A study published in the European Respiratory Journal took a look into why current cigarette smokers and people with chronic obstructive pulmonary disease (COPD) could have an increased risk for severe COVID-19.
FRIDAY, April 17, 2020 (HealthDay News) -- Active cigarette smokers and individuals with chronic obstructive pulmonary disease (COPD) have up-regulation of angiotensin converting enzyme II (ACE-2) expression in the lower airways, which could explain the increased risk for severe COVID-19 in these subpopulations, according to a study published online April 8 in the European Respiratory Journal.
Noting that severe acute respiratory syndrome coronavirus-2 uses ACE-2 as the cellular entry receptor, Janice M. Leung, M.D., from the University of British Columbia in Vancouver, Canada, and colleagues examined ACE-2 expression in bronchial epithelial cells in the lower respiratory tract in patients with COPD compared to controls. Data were included for a cohort with 21 patients and 21 controls.

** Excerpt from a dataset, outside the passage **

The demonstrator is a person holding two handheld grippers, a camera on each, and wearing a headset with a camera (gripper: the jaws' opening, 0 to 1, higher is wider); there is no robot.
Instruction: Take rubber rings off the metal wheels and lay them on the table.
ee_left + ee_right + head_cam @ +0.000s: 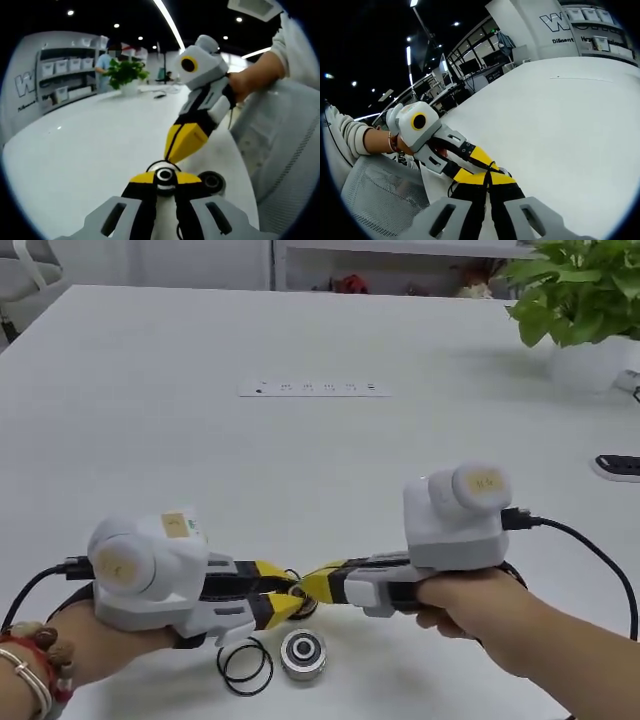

The researchers found that patients with COPD had lower forced expiratory volume in one second (FEV1) percent of predicted and FEV1/forced vital capacity compared with controls. In COPD versus non-COPD patients, ACE-2 expression in the epithelial cells was significantly increased. A significant inverse relationship was seen between ACE-2 gene expression and FEV1 percent of predicted. There was also a significant association seen between smoking status and ACE-2 gene expression levels in airways; current smokers had a significantly higher gene expression than never smokers. Gene expression levels of former smokers were in between those of never and current smokers. The association between ACE-2 expression and COPD was still significant, conditional on the smoking status. These findings were validated in two additional cohorts.